Sœur Micheline, religieuse du Bon-Pasteur, a imaginé, au moyen d’un jeu de rôles, une séance d’"éducation à la paix" pour les catéchètes du diocèse et leurs élèves, directement inspirée par sa vie au Liban : au sein de sa communauté installée dans les quelques villages encore chrétiens de la plaine de la Bekaa, elle tente patiemment de convaincre leurs habitants de la nécessité vitale pour eux de tisser des liens avec leurs voisins chiites.
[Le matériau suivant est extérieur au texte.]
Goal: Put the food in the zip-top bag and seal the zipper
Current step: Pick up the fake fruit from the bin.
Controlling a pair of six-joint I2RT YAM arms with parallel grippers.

Ce matin, chacun des élèves du catéchisme devait imaginer quel "pont" très concret il pouvait s’engager à construire autour de lui. Comme un écho au message inlassablement répété par Mgr Sako concernant le dialogue avec les musulmans: "Nous n’avons pas le choix, nous sommes minoritaires. Mais c’est aussi notre mission: créer des liens entre les différentes communautés, témoigner auprès d’eux de l’amour du Christ, les aimer."